_Exercise brief:_
Wherever a line in the material contains the word "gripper", copy that line.

_Information supplied:_
☆ ☆ ☆ ☆ ☆ ☆ ☆
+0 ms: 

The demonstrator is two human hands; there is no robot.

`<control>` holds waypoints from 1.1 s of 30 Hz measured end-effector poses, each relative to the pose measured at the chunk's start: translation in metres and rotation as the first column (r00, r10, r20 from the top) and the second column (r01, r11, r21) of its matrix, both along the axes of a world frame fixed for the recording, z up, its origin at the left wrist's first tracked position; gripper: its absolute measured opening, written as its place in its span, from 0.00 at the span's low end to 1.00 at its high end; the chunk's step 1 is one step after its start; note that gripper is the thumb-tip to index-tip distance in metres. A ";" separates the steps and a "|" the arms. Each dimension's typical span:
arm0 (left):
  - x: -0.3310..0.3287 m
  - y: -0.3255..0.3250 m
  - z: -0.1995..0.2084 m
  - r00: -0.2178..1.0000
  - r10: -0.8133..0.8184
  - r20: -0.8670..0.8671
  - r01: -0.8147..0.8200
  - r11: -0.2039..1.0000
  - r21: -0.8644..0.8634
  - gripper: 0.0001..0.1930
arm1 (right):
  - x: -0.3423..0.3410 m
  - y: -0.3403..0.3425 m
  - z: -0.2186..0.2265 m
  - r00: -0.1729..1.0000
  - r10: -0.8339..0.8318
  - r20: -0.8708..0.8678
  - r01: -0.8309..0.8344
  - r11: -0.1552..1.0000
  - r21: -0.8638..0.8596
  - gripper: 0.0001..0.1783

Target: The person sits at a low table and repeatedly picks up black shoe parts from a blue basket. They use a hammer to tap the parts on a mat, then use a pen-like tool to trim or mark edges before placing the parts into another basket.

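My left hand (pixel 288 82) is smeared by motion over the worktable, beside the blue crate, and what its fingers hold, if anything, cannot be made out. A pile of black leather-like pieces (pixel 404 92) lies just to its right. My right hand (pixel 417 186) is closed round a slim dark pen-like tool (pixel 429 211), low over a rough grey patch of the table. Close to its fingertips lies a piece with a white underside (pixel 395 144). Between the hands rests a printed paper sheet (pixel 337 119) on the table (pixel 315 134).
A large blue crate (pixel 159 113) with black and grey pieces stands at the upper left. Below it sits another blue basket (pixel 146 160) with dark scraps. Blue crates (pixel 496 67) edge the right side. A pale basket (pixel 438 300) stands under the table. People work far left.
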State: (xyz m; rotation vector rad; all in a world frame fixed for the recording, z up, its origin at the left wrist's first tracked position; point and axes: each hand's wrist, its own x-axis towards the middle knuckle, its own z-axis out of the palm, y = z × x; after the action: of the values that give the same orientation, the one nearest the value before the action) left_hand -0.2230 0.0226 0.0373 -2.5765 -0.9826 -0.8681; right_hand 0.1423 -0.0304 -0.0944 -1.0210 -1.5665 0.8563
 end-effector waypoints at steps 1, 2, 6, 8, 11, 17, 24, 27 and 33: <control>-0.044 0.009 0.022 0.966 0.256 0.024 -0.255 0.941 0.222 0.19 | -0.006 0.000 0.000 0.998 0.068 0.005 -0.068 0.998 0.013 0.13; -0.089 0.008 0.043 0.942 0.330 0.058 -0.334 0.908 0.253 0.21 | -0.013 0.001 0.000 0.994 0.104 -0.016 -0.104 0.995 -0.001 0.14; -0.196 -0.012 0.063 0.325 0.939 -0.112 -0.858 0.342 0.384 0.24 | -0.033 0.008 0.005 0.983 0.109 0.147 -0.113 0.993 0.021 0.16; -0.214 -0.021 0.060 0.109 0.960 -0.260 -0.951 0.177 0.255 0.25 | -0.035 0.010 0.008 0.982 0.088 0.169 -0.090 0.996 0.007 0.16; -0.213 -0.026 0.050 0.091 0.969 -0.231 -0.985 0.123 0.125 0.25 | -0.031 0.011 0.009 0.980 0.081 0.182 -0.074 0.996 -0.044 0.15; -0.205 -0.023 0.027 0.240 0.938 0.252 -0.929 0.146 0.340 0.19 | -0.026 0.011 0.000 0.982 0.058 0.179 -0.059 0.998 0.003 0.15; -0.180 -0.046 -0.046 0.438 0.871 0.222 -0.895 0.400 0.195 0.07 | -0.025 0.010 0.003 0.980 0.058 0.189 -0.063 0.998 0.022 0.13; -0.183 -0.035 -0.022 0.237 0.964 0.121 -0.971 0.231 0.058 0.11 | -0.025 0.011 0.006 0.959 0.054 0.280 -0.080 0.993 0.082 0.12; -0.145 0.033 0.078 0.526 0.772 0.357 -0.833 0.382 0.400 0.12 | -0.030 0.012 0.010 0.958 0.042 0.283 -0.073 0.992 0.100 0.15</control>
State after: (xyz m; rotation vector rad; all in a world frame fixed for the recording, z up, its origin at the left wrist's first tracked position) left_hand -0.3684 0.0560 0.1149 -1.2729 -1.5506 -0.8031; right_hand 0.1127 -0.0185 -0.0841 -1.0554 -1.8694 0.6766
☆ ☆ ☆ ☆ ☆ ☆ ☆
_Answer space:_
`<control>` holds waypoints from 1.1 s of 30 Hz measured end-effector poses, each relative to the pose measured at the chunk's start: translation in metres and rotation as the first column (r00, r10, r20 from the top) and the second column (r01, r11, r21) of its matrix, both along the axes of a world frame fixed for the recording, z up, its origin at the left wrist's first tracked position; gripper: its absolute measured opening, written as its place in its span, from 0.00 at the span's low end to 1.00 at its high end; the chunk's step 1 is one step after its start; note that gripper is the thumb-tip to index-tip distance in metres. A ";" separates the steps and a "|" the arms. Each dimension's typical span:
  - gripper: 0.0001..0.1930
  - gripper: 0.0001..0.1783

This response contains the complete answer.